• TASK REQUIREMENTS:
Every line of the listing should be repeated exactly.

SUPPLIED DATA START

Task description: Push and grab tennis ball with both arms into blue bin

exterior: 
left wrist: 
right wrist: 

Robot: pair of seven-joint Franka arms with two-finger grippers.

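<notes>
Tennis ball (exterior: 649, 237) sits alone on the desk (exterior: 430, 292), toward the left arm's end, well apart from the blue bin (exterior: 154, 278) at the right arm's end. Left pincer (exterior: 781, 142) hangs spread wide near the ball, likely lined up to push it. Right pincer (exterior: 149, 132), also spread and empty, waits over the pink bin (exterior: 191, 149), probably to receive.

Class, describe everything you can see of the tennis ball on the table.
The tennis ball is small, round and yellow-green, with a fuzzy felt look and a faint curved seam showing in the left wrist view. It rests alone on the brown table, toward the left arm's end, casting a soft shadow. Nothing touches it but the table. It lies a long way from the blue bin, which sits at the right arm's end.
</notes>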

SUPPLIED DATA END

• EXPECTED ANSWER:
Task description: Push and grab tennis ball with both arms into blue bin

exterior: 
left wrist: 
right wrist: 

Robot: pair of seven-joint Franka arms with two-finger grippers.

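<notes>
Tennis ball (exterior: 649, 237) sits alone on the desk (exterior: 430, 292), toward the left arm's end, well apart from the blue bin (exterior: 154, 278) at the right arm's end. Left pincer (exterior: 781, 142) hangs spread wide near the ball, likely lined up to push it. Right pincer (exterior: 149, 132), also spread and empty, waits over the pink bin (exterior: 191, 149), probably to receive.

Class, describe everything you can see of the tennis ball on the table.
The tennis ball is small, round and yellow-green, with a fuzzy felt look and a faint curved seam showing in the left wrist view. It rests alone on the brown table, toward the left arm's end, casting a soft shadow. Nothing touches it but the table. It lies a long way from the blue bin, which sits at the right arm's end.
</notes>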

With this output, the exercise is done.